Bevan hoped that the new service would ‘develop a tradition of its own’ to help it survive in a society beset by hostile commercial forces, but argued that ‘It must be clear, however, to everybody in the Labour Movement that we are not going to obtain from the National Health Service the best results possible, except by the utmost vigilance on the part of the whole Socialist, Co-operative and trade union movement.’
The rearguard struggle to defend the principle of universal public health coverage reached a climax for Bevan in his 1951 resignation from the Labour government, following its decision to introduce NHS service charges for dental and eyecare treatment to help finance Britain’s military budget during the Korean War. Having taken a stand against the sacrifice of socialised medicine on the altar of militarism, Bevan returned to Tribune’s pages with an article condemning the cynical calculation that ‘the arms programme is to be partly financed by raids on the social services’.
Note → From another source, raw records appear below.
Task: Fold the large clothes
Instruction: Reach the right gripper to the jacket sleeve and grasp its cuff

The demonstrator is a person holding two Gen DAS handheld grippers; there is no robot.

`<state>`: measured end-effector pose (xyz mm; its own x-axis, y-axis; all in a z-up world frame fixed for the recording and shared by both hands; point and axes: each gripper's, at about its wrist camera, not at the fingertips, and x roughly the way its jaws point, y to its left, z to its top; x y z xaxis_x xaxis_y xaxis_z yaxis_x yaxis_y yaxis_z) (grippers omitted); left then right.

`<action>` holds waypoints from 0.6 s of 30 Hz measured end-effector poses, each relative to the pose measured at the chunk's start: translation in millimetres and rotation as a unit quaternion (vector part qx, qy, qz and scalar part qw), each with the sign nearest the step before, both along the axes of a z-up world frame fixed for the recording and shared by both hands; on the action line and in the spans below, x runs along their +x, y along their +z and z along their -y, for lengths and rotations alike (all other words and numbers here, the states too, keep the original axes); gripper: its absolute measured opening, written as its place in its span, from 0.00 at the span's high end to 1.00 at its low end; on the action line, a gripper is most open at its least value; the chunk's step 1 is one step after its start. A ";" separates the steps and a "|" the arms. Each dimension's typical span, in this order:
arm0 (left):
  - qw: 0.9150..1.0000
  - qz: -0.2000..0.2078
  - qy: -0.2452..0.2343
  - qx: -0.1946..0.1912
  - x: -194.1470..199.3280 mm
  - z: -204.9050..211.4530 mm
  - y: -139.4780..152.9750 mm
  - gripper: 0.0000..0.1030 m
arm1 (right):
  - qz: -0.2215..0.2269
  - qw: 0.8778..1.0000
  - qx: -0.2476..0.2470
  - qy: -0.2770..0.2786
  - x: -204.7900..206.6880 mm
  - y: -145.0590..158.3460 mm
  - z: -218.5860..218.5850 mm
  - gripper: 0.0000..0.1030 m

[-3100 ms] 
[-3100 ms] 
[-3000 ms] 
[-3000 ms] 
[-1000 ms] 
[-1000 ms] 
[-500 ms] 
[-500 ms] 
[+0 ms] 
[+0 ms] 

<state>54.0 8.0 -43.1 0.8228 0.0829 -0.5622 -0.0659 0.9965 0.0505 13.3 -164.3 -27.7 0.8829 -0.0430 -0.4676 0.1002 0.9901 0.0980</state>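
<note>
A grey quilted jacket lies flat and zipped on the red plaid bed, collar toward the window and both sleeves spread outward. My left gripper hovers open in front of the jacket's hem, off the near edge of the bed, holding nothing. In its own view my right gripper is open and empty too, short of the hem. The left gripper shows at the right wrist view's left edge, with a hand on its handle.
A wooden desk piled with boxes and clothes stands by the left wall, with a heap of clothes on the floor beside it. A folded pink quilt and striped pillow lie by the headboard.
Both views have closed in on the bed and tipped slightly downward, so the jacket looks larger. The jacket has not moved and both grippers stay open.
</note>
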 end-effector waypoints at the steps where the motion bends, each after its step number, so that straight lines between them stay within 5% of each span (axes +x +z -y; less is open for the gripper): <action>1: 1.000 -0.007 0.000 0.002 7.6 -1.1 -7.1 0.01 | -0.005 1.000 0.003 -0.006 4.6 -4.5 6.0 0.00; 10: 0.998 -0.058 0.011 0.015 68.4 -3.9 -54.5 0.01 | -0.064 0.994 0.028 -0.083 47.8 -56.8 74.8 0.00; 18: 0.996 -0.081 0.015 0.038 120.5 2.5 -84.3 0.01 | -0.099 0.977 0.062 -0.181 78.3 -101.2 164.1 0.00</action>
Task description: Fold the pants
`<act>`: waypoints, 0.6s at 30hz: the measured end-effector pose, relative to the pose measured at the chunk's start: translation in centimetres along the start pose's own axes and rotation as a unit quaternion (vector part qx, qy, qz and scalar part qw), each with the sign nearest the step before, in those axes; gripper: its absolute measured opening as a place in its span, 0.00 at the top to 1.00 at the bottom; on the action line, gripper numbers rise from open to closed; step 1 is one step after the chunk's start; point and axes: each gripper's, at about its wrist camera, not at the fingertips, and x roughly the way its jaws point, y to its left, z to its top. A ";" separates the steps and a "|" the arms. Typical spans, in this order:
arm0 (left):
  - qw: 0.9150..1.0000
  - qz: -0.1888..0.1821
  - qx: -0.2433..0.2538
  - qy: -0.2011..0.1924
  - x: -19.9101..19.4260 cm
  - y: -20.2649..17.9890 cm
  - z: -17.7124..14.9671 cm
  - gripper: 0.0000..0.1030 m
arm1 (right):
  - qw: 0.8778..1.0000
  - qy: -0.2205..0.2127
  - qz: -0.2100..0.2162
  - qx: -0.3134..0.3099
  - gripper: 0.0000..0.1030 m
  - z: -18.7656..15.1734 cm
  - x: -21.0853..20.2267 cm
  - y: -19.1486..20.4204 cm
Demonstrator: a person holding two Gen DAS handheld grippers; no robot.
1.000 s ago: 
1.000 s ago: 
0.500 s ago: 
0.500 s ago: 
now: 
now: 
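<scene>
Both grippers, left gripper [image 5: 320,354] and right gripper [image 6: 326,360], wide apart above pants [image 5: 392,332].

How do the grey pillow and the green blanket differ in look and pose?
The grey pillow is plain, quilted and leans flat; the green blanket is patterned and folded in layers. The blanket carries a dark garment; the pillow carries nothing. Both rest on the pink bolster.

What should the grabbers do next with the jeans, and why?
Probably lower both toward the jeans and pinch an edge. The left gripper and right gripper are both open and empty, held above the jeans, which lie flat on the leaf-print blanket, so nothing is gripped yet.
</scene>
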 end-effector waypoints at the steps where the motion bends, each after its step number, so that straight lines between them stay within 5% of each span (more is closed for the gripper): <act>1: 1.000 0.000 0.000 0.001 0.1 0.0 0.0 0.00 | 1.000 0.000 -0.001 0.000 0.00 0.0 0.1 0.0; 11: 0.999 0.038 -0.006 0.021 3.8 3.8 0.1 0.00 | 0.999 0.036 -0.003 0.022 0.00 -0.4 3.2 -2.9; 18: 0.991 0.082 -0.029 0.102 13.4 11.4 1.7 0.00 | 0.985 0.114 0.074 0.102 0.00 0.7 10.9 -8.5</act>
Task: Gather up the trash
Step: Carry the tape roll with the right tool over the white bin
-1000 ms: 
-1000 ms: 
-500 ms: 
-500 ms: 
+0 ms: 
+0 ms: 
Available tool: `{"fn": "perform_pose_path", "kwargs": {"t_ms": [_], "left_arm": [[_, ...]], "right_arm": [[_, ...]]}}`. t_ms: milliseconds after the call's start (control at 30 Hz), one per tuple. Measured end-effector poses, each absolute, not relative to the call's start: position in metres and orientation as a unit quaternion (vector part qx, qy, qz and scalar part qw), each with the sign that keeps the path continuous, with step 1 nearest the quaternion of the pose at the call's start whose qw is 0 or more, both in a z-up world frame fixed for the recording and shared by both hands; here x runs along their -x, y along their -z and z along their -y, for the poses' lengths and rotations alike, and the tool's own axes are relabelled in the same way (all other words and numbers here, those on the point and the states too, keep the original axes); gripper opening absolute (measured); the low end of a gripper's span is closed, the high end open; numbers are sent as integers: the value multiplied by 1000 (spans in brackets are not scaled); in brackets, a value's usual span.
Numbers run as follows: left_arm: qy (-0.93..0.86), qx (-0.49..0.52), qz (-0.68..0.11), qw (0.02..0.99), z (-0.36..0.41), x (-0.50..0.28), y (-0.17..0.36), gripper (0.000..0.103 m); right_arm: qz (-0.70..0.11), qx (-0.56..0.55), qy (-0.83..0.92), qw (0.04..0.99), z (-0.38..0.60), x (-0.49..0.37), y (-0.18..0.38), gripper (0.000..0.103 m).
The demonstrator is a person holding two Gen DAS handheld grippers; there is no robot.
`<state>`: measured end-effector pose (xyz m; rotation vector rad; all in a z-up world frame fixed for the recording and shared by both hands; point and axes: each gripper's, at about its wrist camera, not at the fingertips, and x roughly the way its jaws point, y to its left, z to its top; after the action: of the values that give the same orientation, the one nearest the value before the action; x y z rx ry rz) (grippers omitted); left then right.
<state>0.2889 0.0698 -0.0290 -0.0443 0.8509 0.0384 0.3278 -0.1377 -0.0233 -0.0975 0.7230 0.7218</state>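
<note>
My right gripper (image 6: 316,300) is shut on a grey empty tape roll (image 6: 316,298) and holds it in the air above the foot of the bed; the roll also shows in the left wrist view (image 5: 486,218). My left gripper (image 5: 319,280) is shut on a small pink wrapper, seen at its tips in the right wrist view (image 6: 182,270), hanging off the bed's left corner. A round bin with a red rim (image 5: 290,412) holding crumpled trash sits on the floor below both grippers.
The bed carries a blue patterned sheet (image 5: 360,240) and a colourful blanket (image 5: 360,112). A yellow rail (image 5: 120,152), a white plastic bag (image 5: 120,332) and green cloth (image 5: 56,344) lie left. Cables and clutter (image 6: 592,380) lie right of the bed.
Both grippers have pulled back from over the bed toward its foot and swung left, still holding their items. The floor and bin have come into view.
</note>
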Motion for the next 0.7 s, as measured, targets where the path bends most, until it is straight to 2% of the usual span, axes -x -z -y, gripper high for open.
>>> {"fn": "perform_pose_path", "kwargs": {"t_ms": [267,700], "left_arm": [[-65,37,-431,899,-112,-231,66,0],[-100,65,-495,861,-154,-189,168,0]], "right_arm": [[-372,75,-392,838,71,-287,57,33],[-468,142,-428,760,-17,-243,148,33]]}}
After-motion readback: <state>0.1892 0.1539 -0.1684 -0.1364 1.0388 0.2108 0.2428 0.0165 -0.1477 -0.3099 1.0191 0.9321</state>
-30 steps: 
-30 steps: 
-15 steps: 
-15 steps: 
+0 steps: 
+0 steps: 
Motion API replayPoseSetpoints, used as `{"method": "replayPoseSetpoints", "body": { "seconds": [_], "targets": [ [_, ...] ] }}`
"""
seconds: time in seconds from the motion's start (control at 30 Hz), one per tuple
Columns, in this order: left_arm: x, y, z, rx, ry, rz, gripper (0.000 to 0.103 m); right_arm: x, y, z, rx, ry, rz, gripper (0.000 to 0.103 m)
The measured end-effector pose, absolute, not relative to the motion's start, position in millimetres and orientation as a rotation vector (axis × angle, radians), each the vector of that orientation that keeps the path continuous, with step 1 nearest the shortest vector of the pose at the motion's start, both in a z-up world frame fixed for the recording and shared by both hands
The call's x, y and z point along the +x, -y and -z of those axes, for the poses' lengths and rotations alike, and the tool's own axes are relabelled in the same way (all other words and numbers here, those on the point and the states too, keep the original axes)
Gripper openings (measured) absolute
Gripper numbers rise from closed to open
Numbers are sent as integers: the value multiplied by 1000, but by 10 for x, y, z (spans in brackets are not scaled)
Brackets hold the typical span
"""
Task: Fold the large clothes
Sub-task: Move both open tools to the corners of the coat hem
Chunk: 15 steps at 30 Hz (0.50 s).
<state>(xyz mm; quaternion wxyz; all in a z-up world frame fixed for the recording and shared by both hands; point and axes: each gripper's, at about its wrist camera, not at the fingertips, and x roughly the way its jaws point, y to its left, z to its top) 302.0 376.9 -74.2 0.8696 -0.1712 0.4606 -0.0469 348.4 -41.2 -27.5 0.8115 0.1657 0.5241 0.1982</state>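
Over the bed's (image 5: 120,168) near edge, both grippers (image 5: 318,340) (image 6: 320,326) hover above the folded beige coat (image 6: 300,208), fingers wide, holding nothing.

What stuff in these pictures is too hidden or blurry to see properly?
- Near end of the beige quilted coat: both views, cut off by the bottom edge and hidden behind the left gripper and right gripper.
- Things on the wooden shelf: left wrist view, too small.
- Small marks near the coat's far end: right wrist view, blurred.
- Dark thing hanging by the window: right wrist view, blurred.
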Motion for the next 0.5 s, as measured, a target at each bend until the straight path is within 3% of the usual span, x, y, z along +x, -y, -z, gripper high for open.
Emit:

Such vigilance against backsliding from the principles of 1948 is today a task of existential importance for defenders of the NHS. Through chronic underfunding, internal marketisation, and privatisation, our once world-leading universal public healthcare system has been corroded almost to the point of collapse.
It will not be restored through Tory government or, sadly, a Labour Party committed to plastering over the cracks with private healthcare. As Tribune and Bevan argued in the 1940s, genuine public and universal healthcare can only be won through the ‘organised pressure’ of the workers’ movement. Tribune today stands with the nurses, junior doctors, and ambulance workers taking strike action, just as it once did with the bold socialist reformer who knew that the NHS would last only so long as its supporters defended it.